Member of the Chamber of Deputies
- In office 15 May 1953 – 15 May 1957
- Constituency: 7th Departamental Group (Santiago, 2nd District)

Personal details
- Born: 9 September 1910 Santiago, Chile
- Died: 29 September 1957 (aged 47) Chile
- Party: Democratic Youth; Alianza Libertadora de la Juventud de Izquierda; Agrarian Labor Party
- Occupation: Merchant; broadcaster; businessman; politician

= Galvarino Rivera =

Chilean merchant, broadcaster and politician (1910–1957)

Galvarino Rivera González (9 September 1910 – 29 September 1957) was a Chilean merchant, broadcaster and politician who served as Deputy for the 7th Departamental Group (Santiago, 2nd District) between 1953 and 1957.

== Biography ==
Galvarino Rivera González was born in Santiago on 9 September 1910, the son of Clodomiro Rivera and María González.
He studied at the Liceo de Aplicación and later at the University of Chile.

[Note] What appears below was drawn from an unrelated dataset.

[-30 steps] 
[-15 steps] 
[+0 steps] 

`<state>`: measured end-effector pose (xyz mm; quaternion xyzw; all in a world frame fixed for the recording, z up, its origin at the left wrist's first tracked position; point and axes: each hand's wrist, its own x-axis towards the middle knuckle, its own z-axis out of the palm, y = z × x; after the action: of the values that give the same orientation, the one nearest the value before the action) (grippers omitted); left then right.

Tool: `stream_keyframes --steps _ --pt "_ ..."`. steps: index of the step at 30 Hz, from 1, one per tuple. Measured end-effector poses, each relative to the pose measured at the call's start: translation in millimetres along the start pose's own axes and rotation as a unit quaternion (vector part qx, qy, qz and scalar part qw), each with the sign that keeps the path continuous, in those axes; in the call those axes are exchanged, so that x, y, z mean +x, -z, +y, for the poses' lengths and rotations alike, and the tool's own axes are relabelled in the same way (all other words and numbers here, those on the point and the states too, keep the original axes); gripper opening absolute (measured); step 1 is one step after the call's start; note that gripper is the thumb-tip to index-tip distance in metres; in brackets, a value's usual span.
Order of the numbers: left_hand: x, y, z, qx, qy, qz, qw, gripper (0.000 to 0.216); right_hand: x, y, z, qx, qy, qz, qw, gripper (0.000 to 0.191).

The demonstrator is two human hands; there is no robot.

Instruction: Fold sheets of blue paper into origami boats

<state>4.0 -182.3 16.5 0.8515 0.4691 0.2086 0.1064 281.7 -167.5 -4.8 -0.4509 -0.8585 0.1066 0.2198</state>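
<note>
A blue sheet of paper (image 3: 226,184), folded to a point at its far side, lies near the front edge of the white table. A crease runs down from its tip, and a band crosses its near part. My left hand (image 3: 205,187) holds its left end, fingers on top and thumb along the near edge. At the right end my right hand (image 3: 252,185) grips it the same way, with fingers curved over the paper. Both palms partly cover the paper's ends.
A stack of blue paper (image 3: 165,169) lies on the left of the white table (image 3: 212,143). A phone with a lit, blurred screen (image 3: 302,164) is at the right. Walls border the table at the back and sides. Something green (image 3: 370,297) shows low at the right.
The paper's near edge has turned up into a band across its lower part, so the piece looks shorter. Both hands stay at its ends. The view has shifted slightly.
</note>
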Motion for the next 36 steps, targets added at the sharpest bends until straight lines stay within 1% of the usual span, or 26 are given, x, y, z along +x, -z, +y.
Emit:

He began his commercial activities working with his father, and in 1929 became independent as a commercial broker and broadcaster for Radio O’Higgins. From 1932 onward he collaborated in the organization of the Chilean Retail Commerce Chamber, later becoming its president.

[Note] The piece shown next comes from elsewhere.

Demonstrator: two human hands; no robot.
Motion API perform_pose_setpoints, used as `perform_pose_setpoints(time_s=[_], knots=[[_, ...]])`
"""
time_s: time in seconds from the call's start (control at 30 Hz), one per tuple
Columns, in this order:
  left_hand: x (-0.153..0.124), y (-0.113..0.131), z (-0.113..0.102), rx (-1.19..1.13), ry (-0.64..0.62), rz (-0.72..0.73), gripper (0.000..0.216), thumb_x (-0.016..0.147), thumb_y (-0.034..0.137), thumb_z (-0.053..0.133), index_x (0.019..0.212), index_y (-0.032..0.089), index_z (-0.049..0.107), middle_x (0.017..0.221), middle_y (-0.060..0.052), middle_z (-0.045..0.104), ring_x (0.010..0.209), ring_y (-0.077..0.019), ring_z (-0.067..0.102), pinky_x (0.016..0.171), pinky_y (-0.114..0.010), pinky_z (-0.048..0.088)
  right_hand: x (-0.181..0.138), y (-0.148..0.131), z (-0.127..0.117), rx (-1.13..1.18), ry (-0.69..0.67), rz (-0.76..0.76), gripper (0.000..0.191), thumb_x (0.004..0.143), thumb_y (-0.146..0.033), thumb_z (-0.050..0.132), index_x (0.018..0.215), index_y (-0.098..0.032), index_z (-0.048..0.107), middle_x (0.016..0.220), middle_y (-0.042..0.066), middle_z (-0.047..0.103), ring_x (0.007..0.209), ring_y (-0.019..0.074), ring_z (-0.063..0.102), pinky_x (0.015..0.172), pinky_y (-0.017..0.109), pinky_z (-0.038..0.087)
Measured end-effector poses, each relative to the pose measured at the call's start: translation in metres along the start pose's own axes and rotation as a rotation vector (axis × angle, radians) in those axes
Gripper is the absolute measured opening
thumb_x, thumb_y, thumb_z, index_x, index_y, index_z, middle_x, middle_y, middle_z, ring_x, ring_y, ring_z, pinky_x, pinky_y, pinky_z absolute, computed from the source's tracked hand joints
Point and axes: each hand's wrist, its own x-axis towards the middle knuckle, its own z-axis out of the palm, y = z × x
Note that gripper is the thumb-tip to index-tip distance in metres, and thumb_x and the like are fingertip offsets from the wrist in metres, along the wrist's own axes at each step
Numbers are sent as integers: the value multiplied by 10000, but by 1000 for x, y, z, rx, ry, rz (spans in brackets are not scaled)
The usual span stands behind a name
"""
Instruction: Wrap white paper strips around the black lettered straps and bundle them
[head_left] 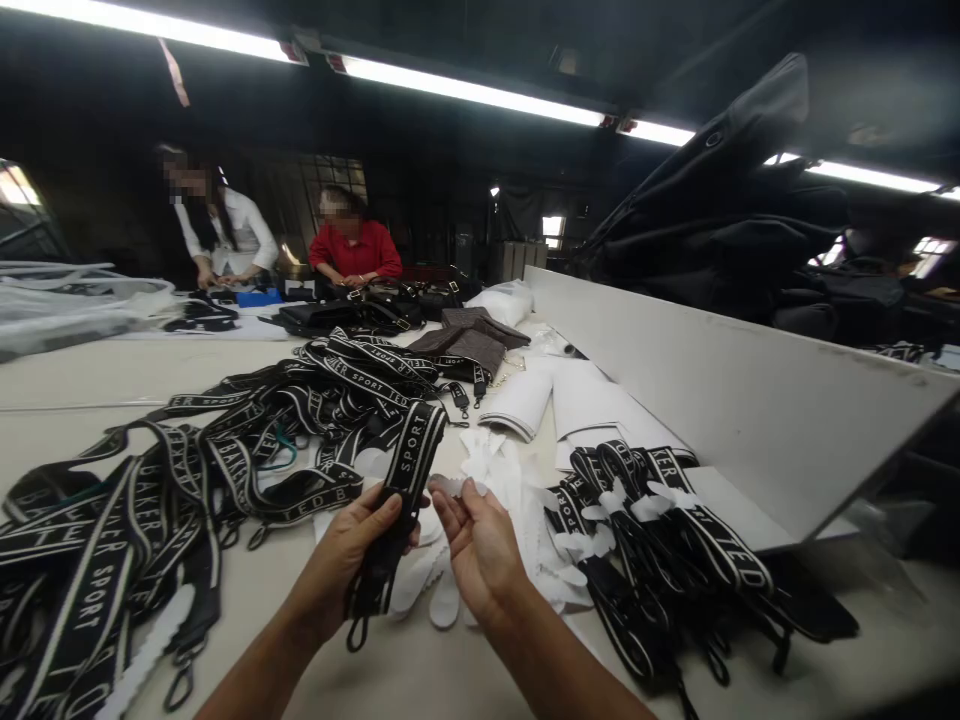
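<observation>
My left hand (pixel 351 552) is wrapped round a folded black strap (pixel 411 455) with white lettering, held upright, a metal clip dangling at its lower end. Just right of it, my right hand (pixel 480 545) pinches a small white strip (pixel 459 487) between thumb and fingers, palm turned up. Beneath both hands lies a heap of white strips (pixel 499 470), some with scalloped edges. A tangled pile of loose lettered straps (pixel 169 480) spreads to the left. At the right sit bundled straps (pixel 645 560), several wrapped with white strips.
A long white board (pixel 720 390) stands on edge along the right, with dark bags (pixel 742 240) piled behind it. Rolled white sheets (pixel 517 402) and brown quilted pieces (pixel 469 340) lie ahead. Two people (pixel 356 250) work across the table among black bags (pixel 352 312).
</observation>
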Motion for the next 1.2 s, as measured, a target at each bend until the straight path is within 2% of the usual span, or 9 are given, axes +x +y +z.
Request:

He served as vice-president of the insurance company La Cooperadora; was owner of the newspaper Las Noticias Gráficas (1953); broadcaster for Radio O’Higgins; and director of the Retail Commerce radio program. In 1942 he received a gold medal and Diploma of Honor at the Retail Commerce Congress.

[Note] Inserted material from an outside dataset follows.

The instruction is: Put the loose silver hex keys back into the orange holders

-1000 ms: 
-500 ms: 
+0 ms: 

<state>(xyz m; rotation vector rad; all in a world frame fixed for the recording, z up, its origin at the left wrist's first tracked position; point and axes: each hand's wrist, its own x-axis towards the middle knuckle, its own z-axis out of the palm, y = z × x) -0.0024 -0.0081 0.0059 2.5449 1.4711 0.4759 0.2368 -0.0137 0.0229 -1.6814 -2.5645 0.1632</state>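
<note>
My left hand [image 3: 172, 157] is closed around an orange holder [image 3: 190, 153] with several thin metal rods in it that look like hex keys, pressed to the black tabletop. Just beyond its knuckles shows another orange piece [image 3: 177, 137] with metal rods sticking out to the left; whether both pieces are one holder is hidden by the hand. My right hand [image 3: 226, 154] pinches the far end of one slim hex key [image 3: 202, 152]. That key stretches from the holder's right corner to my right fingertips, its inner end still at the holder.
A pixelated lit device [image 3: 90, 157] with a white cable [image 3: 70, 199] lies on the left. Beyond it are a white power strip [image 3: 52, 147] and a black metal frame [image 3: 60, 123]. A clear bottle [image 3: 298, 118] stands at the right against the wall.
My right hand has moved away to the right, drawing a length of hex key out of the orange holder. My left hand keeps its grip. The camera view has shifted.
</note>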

Rivera died on 29 September 1957.

== Political career ==
Rivera was president of the Democratic Youth and of the Alianza Libertadora de la Juventud de Izquierda. He later joined the Agrarian Labor Party.

In the 1953 Chilean parliamentary election, he was elected Deputy for the 7th Departamental Group (Santiago, 2nd District), serving the full 1953–1957 term and sitting on the Permanent Committee on Economy and Commerce.